### WORK TASK:
The whole of the data is to be returned without a single change.

(Records from a data source)
***

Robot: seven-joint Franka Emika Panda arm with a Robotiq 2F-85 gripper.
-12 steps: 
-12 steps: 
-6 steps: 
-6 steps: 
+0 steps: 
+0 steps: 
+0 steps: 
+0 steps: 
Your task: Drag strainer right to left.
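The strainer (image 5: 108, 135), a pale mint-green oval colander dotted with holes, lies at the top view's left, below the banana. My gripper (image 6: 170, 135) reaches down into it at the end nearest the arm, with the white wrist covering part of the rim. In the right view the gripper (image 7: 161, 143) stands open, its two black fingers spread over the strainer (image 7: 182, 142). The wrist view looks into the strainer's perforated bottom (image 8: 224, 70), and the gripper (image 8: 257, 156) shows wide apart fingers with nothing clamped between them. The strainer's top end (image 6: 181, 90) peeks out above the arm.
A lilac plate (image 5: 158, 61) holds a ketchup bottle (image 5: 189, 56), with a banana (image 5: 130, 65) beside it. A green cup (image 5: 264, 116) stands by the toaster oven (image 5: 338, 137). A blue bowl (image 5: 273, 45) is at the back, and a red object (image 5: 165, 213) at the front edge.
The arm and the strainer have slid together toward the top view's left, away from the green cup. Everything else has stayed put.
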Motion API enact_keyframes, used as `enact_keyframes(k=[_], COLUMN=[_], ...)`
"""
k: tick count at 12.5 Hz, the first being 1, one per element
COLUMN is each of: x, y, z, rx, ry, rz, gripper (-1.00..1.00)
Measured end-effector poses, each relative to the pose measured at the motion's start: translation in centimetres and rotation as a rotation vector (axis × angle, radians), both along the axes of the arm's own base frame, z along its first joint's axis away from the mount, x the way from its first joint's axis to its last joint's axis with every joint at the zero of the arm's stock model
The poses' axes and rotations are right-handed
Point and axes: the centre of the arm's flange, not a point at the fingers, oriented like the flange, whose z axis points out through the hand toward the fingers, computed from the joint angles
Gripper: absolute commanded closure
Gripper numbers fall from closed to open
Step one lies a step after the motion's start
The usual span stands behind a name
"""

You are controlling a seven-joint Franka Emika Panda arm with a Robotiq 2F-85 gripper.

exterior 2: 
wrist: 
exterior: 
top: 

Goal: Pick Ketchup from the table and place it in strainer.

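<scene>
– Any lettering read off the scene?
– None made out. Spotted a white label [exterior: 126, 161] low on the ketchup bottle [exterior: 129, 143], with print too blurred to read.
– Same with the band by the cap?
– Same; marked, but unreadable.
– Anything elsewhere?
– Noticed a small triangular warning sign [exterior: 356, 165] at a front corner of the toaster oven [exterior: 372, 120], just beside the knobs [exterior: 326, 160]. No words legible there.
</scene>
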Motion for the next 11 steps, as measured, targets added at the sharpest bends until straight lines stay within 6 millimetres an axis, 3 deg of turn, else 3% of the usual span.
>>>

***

### ANSWER SECTION:
Robot: seven-joint Franka Emika Panda arm with a Robotiq 2F-85 gripper.
-12 steps: 
-12 steps: 
-6 steps: 
-6 steps: 
+0 steps: 
+0 steps: 
+0 steps: 
+0 steps: 
Your task: Drag strainer right to left.
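The strainer (image 5: 108, 135), a pale mint-green oval colander dotted with holes, lies at the top view's left, below the banana. My gripper (image 6: 170, 135) reaches down into it at the end nearest the arm, with the white wrist covering part of the rim. In the right view the gripper (image 7: 161, 143) stands open, its two black fingers spread over the strainer (image 7: 182, 142). The wrist view looks into the strainer's perforated bottom (image 8: 224, 70), and the gripper (image 8: 257, 156) shows wide apart fingers with nothing clamped between them. The strainer's top end (image 6: 181, 90) peeks out above the arm.
A lilac plate (image 5: 158, 61) holds a ketchup bottle (image 5: 189, 56), with a banana (image 5: 130, 65) beside it. A green cup (image 5: 264, 116) stands by the toaster oven (image 5: 338, 137). A blue bowl (image 5: 273, 45) is at the back, and a red object (image 5: 165, 213) at the front edge.
The arm and the strainer have slid together toward the top view's left, away from the green cup. Everything else has stayed put.
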Motion API enact_keyframes, used as `enact_keyframes(k=[_], COLUMN=[_], ...)`
"""
k: tick count at 12.5 Hz, the first being 1, one per element
COLUMN is each of: x, y, z, rx, ry, rz, gripper (-1.00..1.00)
Measured end-effector poses, each relative to the pose measured at the motion's start: translation in centimetres and rotation as a rotation vector (axis × angle, radians), both along the axes of the arm's own base frame, z along its first joint's axis away from the mount, x the way from its first joint's axis to its last joint's axis with every joint at the zero of the arm's stock model
The poses' axes and rotations are right-handed
Point and axes: the centre of the arm's flange, not a point at the fingers, oriented like the flange, whose z axis points out through the hand toward the fingers, computed from the joint angles
Gripper: absolute commanded closure
Gripper numbers fall from closed to open
Step one lies a step after the motion's start
The usual span stands behind a name
"""

You are controlling a seven-joint Franka Emika Panda arm with a Robotiq 2F-85 gripper.

exterior 2: 
wrist: 
exterior: 
top: 

Goal: Pick Ketchup from the table and place it in strainer.

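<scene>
– Any lettering read off the scene?
– None made out. Spotted a white label [exterior: 126, 161] low on the ketchup bottle [exterior: 129, 143], with print too blurred to read.
– Same with the band by the cap?
– Same; marked, but unreadable.
– Anything elsewhere?
– Noticed a small triangular warning sign [exterior: 356, 165] at a front corner of the toaster oven [exterior: 372, 120], just beside the knobs [exterior: 326, 160]. No words legible there.
</scene>
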Motion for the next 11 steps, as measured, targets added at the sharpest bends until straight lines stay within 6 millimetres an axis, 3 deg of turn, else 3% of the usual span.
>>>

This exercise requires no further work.